▸ **What you are asked to do**: When you reach the line containing "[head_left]", repeat it and every line after it exactly, stopping only at the end of the listing.

━━ Data for processing

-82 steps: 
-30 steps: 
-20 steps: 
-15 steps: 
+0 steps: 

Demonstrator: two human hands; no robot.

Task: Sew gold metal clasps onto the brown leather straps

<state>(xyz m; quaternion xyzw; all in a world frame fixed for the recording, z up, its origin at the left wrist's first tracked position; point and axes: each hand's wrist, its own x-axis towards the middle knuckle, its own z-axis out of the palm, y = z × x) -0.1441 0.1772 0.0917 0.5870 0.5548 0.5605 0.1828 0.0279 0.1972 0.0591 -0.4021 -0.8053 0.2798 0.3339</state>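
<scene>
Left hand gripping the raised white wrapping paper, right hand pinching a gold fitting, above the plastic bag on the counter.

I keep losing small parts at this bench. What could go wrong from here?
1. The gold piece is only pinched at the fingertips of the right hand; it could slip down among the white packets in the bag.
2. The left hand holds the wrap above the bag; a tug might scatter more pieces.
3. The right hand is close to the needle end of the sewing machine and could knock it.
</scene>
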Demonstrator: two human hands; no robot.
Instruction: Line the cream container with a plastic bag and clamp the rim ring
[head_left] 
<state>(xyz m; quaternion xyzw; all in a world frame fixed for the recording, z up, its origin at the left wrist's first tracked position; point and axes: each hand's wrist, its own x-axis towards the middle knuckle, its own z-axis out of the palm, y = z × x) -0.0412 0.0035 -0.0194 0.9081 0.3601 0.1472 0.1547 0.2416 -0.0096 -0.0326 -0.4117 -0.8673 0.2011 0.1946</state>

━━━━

▸ **Worked solution**:
[head_left] 
<state>(xyz m; quaternion xyzw; all in a world frame fixed for the recording, z up, its origin at the left wrist's first tracked position; point and axes: each hand's wrist, its own x-axis towards the middle knuckle, its own z-axis out of the palm, y = z × x) -0.0412 0.0035 -0.0194 0.9081 0.3601 0.1472 0.1547 0.2416 -0.0096 -0.0326 -0.4117 -0.8673 0.2011 0.1946</state>

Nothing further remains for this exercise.